### REQUIREMENT
Only lines that contain the word "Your" are to be returned from the data below.

<<<<

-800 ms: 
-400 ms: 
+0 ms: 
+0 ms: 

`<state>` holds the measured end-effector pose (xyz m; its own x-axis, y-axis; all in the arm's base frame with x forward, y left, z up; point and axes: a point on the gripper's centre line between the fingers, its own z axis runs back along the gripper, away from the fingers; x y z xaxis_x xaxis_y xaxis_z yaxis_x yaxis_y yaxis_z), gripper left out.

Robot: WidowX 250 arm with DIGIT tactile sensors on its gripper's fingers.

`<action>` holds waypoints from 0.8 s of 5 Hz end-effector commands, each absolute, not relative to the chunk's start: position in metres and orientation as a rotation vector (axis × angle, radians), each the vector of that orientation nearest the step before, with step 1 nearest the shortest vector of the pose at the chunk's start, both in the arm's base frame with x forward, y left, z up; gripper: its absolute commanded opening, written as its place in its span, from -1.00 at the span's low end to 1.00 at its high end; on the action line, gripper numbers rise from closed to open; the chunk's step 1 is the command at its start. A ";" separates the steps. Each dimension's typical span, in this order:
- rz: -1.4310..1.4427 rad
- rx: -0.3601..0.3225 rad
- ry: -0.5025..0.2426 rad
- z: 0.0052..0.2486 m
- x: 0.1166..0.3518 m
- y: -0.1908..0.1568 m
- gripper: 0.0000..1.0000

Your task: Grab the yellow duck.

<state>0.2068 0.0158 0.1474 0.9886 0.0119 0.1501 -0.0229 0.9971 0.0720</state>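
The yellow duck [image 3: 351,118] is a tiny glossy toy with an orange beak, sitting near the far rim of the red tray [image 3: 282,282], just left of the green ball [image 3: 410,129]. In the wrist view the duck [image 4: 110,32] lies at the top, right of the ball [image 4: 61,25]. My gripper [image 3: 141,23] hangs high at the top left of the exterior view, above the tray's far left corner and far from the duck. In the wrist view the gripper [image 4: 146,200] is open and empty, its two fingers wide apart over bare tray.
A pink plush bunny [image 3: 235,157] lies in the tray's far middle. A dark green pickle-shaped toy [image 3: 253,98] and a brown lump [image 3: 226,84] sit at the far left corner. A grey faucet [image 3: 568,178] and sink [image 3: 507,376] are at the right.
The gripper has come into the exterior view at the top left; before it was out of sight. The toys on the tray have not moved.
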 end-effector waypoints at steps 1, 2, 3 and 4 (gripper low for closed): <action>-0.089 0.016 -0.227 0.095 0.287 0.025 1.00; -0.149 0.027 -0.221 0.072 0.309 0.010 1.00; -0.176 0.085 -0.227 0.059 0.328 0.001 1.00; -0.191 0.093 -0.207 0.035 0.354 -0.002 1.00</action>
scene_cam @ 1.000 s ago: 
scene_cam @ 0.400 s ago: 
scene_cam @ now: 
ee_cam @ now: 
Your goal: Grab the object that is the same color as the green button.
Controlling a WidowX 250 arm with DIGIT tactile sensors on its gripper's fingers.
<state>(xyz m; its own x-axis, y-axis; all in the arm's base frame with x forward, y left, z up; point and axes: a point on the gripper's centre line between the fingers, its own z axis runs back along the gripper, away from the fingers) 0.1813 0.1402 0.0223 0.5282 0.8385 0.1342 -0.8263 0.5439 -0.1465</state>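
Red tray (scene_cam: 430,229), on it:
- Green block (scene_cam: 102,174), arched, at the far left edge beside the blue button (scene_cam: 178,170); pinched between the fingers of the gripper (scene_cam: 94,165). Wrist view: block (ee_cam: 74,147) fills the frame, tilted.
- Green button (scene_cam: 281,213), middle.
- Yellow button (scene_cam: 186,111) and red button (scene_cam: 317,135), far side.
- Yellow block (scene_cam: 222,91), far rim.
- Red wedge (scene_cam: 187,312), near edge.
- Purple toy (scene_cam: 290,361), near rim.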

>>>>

### FINISHED TASK
Your task: Grab the yellow duck.
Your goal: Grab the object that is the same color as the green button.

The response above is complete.